Bij de oprichting van de NAF in 1942 werd het vermogen van opgeheven vakverenigingen van werkgevers en werknemers en andere maatschappelijke organisaties, zoals politieke partijen en welzijnsorganisaties overgeheveld naar het Nederlandsch Arbeidsfront.
Na de oorlog had de regeringscommissaris die aangesteld was voor de liquidatie van het NAF, tot taak het in 1942 in beslag genomen bezit weer terug te geven aan de opgeheven bonden en hen in hun rechten te herstellen. Daartoe moest allereerst een inventarisatie gemaakt worden van de in de zomer van 1945 nog aanwezige boedel van het NAF. De inmiddels heropgerichte bonden, of de rechtsopvolgers van enkele van hen, dienden claims voor de teruggave van hun bezittingen in.
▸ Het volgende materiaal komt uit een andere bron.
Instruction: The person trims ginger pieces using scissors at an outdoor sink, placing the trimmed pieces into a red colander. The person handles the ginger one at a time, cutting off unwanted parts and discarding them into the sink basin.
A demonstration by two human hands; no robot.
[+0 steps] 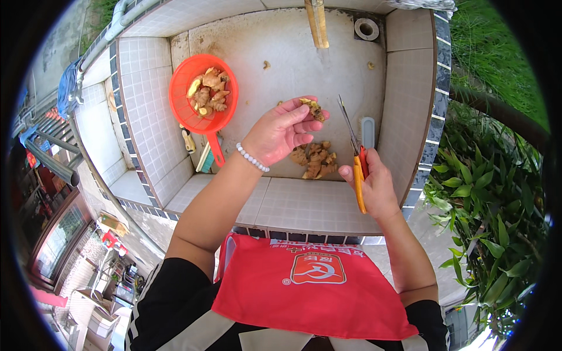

Door talloze complicaties, met name de sinds 1942 plaats hebbende mutaties in de bezittingen van het NAF en de chaotische administratie van deze organisatie, duurde de afwikkeling van al deze vorderingen tot eind 1960.
De taak van het liquidatiebureau bestond vrijwel geheel uit administratief beheer van de boedel van het NAF en het geleidelijk retourneren van de eigendommen van de verschillende bonden, vaak nadat hierover door de Raad voor het Rechtsherstel was beslist. Vooral voor het effectenbezit van het NAF bracht dit een grote administratie mee, omdat van elk stuk de herkomst moest worden nagegaan.
Hacke werd door het Nederlandsche Beheersinstituut ook aangesteld als speciaal beheerder over de vermogens van voormalige personeelsleden van de NAF.